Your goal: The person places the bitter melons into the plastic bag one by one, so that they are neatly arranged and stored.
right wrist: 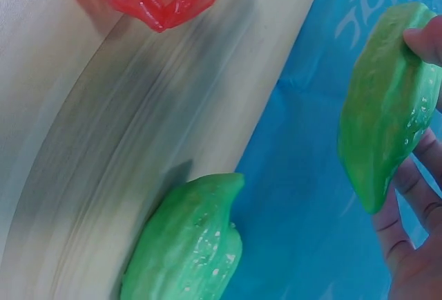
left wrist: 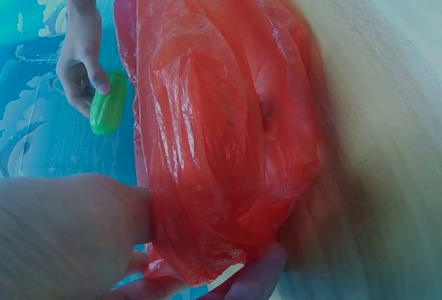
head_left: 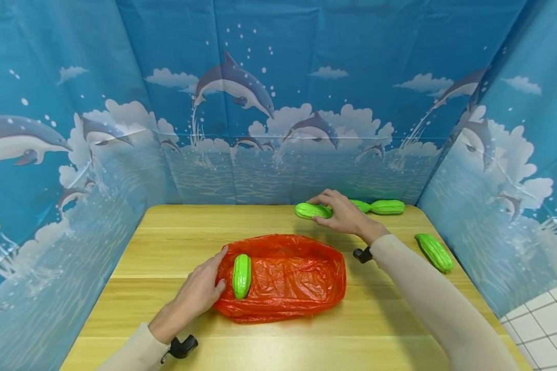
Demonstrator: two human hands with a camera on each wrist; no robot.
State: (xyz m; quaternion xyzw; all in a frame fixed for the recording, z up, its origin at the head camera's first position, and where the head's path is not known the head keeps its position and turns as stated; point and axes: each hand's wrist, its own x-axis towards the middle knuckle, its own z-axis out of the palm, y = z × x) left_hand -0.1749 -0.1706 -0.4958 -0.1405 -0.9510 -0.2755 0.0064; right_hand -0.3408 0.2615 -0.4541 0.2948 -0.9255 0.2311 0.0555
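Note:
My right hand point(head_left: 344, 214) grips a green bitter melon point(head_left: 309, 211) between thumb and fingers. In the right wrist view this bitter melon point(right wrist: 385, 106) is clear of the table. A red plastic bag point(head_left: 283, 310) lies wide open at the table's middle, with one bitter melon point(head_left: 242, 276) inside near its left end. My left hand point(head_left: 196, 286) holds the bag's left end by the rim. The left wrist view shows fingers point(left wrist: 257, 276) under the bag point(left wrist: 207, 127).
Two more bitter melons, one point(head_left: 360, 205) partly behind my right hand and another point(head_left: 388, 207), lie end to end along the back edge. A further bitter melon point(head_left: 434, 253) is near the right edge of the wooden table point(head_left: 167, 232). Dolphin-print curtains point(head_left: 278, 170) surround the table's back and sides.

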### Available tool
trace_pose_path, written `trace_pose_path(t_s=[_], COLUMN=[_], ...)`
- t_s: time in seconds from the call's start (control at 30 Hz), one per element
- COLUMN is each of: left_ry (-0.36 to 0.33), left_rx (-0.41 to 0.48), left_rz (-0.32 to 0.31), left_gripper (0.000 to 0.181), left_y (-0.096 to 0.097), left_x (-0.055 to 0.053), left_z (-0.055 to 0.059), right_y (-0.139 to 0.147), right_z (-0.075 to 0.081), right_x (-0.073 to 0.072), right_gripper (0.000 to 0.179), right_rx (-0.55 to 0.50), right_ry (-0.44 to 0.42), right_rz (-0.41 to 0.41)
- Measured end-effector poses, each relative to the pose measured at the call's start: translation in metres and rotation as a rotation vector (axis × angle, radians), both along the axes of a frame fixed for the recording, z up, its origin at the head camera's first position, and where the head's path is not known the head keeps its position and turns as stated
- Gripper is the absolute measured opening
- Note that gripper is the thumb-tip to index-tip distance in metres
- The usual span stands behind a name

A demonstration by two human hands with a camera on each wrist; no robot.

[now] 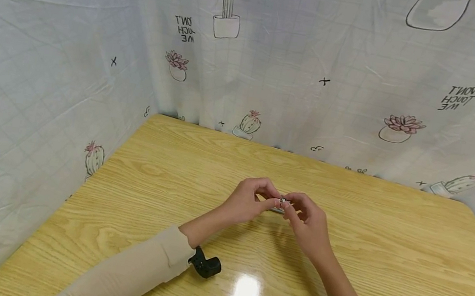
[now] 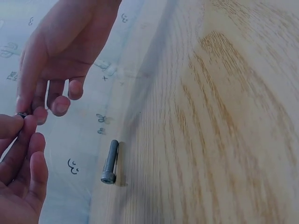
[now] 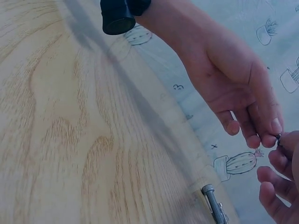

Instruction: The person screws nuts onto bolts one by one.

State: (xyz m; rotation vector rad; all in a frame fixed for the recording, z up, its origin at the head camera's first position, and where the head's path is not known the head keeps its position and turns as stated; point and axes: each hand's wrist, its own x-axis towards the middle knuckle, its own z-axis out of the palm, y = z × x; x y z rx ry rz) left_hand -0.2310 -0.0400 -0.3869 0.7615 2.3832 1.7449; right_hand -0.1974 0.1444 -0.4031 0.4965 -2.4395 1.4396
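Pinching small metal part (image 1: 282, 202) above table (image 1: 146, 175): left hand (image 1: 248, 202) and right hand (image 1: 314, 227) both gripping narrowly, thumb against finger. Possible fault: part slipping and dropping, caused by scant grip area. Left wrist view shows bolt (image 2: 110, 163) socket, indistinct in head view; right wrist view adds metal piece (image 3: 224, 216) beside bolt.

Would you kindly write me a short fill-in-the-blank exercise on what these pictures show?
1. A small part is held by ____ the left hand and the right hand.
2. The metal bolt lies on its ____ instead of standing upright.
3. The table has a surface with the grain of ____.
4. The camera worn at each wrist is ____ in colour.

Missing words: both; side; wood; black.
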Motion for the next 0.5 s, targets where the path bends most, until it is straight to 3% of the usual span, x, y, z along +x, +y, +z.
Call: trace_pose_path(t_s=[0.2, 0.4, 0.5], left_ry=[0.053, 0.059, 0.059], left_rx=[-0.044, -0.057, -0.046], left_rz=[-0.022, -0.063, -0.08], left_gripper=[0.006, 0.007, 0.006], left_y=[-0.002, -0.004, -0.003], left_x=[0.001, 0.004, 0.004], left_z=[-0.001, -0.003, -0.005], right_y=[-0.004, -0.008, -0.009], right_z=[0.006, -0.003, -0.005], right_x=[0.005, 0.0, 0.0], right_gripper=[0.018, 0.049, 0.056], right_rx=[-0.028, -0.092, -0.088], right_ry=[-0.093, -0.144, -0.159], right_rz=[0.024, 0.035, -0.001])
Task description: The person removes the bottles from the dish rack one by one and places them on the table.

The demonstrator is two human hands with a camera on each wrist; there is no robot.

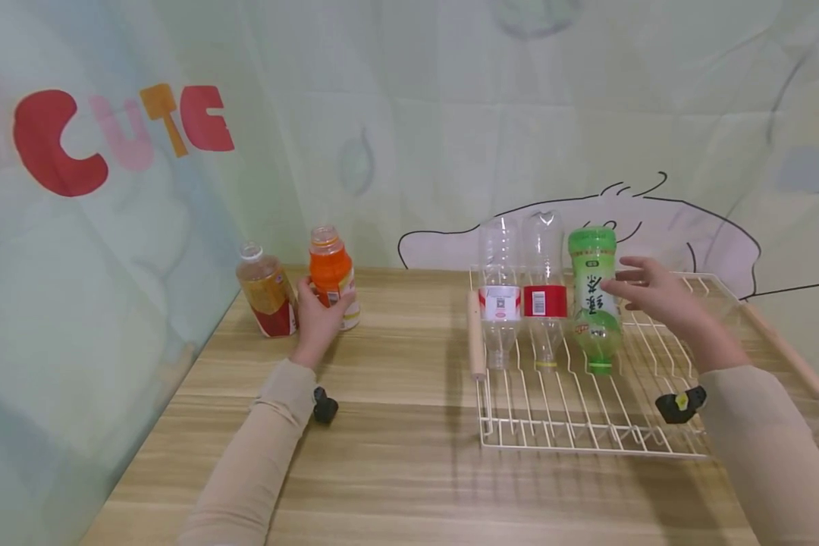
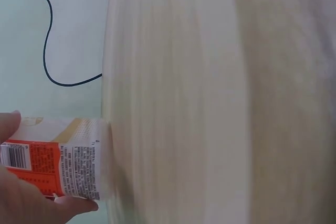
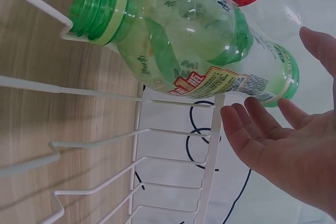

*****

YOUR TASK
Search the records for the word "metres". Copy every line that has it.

FINISHED EXERCISE
- Measured end-effector poses, each relative to the pose measured at the call's start: translation in metres and rotation as a rotation vector (axis × angle, radians), both along the axes of a frame fixed for the recording, z up, its origin at the head camera's first position, and where the head's path is not known the head keeps its position and turns as stated
- Note that gripper is the thumb-tip to index-tip distance in metres

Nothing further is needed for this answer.